• Feb. 19, 2009, 7 a.m.
Recién creados los Consejos del Poder Ciudadano, fui uno de los defensores de la legalidad de su nacimiento, me di a la tarea sin que nadie me lo indicara, de crear asambleas para explicar a la ciudadanía la importancia y sustento jurídico de los mismos, por supuesto todo esto bajo mi condición de Sandinista, creyendo que era mi deber como tal y profesionalmente como Abogado que soy.

Posteriormente me incorporé a los Comités de Liderazgo Sandinista, todo esto en aras de consolidar el proyecto social y participar activamente en las tareas de la comunidad. Ya han pasado más de dos años desde esta incorporación y aún sigo viendo que siempre somos los mismos quienes nos reunimos para vernos las caras en las distintas sesiones de trabajo, tanto de CPC como de CLS, como se conocen estas dos expresiones organizativas, no hemos dejado de ser los mismos curtidos líderes. La propaganda de los Consejos del Poder Ciudadano no ha calado en la ciudadanía, muy al contrario, se les ve como un negro espectro político lleno de intrigas, abuso y atropello, esto tiene que ver con el descalabro con que el Frente Sandinista viene manejando este asunto, con el consecuente desencanto de la gente que no ve el más absoluto beneficio en todo esto, pues en las condiciones que estamos, vamos de pobres a miserables sin que a nadie le importe.

Limitados recursos
Llegamos a divagar sobre los mismos problemas sociales a los cuales se les pretende dar solución desde nuestros extremadamente limitados recursos, esto por orientación política del partido, que pregona entre las bases un inusitado entusiasmo sobre los tales programas de beneficios sociales que impulsa el gobierno que han sido un soberano desastre y en los cuales han salido beneficiadas personas que no le han sacado el mínimo provecho a las tales ayudas. Nosotros los Sandinistas hemos sido los menos favorecidos, y todo esto por aquello de sacarle rédito político a los que nos adversan.
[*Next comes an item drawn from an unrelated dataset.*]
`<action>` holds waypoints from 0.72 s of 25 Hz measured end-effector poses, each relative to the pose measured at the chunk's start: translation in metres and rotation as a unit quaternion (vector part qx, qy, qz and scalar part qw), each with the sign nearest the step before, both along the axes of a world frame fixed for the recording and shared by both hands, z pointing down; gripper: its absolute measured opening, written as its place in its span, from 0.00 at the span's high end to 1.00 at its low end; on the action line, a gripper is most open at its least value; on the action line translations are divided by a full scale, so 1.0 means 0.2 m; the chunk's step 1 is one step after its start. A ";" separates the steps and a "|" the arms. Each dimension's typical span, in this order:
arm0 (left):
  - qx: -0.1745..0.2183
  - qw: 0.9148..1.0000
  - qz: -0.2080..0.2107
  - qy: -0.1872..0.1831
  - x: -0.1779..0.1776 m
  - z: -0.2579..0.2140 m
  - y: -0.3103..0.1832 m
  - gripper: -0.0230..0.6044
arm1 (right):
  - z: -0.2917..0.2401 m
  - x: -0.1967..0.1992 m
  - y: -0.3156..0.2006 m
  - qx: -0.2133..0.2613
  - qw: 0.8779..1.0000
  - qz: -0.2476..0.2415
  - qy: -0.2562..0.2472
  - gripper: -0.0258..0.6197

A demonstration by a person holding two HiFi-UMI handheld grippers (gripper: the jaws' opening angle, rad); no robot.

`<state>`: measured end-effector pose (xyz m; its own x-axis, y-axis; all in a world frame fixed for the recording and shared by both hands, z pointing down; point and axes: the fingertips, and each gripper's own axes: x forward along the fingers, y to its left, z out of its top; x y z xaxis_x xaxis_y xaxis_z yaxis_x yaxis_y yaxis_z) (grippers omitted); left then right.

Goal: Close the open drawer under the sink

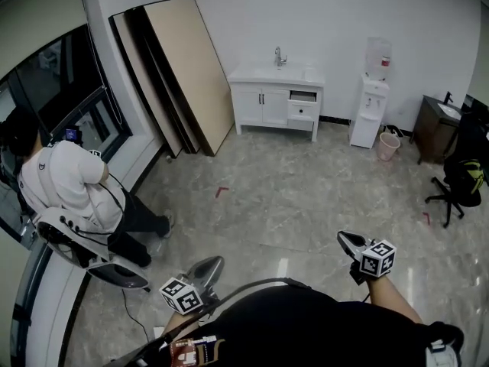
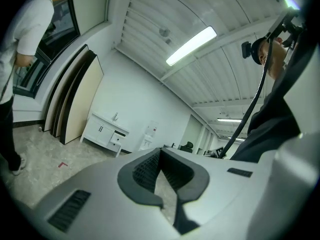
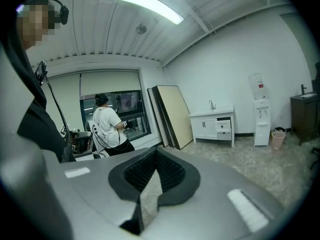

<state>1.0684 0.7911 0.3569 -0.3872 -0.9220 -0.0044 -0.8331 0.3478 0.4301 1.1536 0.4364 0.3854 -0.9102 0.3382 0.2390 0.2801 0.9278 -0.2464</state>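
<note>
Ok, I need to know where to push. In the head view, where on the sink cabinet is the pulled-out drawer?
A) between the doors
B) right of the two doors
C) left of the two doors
B: the drawer sticks out at the right end of the sink cabinet, on the side nearest the water cooler.

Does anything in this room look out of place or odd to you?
Yes: the top drawer on the right of the white sink cabinet stands pulled out, not flush with the rest of the front. Big boards also stand leaning to the cabinet's left, which is unusual for a washroom corner.
</note>
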 end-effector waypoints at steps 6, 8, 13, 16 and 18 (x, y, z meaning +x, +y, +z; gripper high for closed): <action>0.000 1.000 0.018 0.014 -0.25 0.06 -0.10 0.96 | 0.10 -0.12 -0.11 -0.005 0.999 0.031 0.017 0.96; 0.003 0.999 0.030 0.014 -0.36 0.09 -0.14 0.96 | 0.11 -0.19 -0.14 -0.005 0.999 0.044 0.017 0.96; 0.007 0.998 0.064 0.007 -0.73 0.01 -0.18 0.96 | 0.01 -0.48 -0.09 0.001 0.998 0.066 0.005 0.96; 0.004 0.997 0.081 -0.002 -0.96 -0.06 -0.15 0.96 | -0.06 -0.64 -0.03 0.007 0.997 0.081 -0.004 0.96; 0.010 0.996 0.090 -0.007 -1.12 -0.09 -0.12 0.96 | -0.08 -0.75 0.00 0.006 0.995 0.096 -0.006 0.96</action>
Total que, trabajamos duro en las distintas campañas para que el FSLN llegara al poder y aún seguimos aportando nuestros recursos monetarios y materiales para realizar nuestras propias actividades en los barrios.

Mucha gente que se nos acerca alberga la esperanza de que le ayudemos al menos a encontrar algún trabajo sencillo, no obstante, siempre se nos cierran las puertas y nos mandan a trabajar por conciencia y si para esto hay algún asomo de crítica, quien la haga es tildado de reaccionario e inmediatamente es proscrito de las tales estructuras. La pregunta es, y nos la hacemos muchos compañeros, para qué sirven los tales CPC y los CLS, si en ellos mismos a ningún militante le reconocen trayectoria o mérito alguno.

El Frente Sandinista de antes
Antaño cuando nos incorporamos al Frente Sandinista nunca una dádiva fue suficiente, la vida se ofrendaba sin que ésta tuviera precio alguno. Los héroes nunca dijeron que morían por la patria sino que murieron. En cambio hoy para poder ostentar un cargo hay que dar la vida por uno de los dos. Antes se hacían muchos méritos para pasar de un grado a otro, sea en la organización o en el campo de batalla, hoy eso es historia pasada sin sentido alguno y de borrar eso se encargan los CPC y los CLS, hoy las decisiones no se toman en la Asamblea Sandinista o en el Congreso Sandinista, hoy no se consultan a las bases, hoy se imponen las órdenes.

Qué tipo de organización es ésta, qué tipo de Frente Sandinista tenemos, que hasta los propios militantes destacados resienten su vida partidaria, sino veamos el caso concreto del diputado Evert Cárcamo, con notables cualidades de líder nato siempre lo han relegado y él muy dócilmente ha vuelto al final de la cola para llegar siempre primero sin embargo, sigue siendo un don nadie, un cualquiera para los de arriba.

Entramos al tercer año de gobierno con el señor Daniel Ortega como presidente y al paso que vamos los sandinistas, seguimos estando condenados, sin futuro ni esperanza alguna, más aún en este 2009 donde nos han recetado una escalofriante depresión económica que agrava nuestra situación familiar. Nuestra desgracia es el resultado de esa rara mezcla de miseria, de ser sandinista-pobre-militante y un estoico guerrero, condición extremadamente pesada para seguirla sufriendo.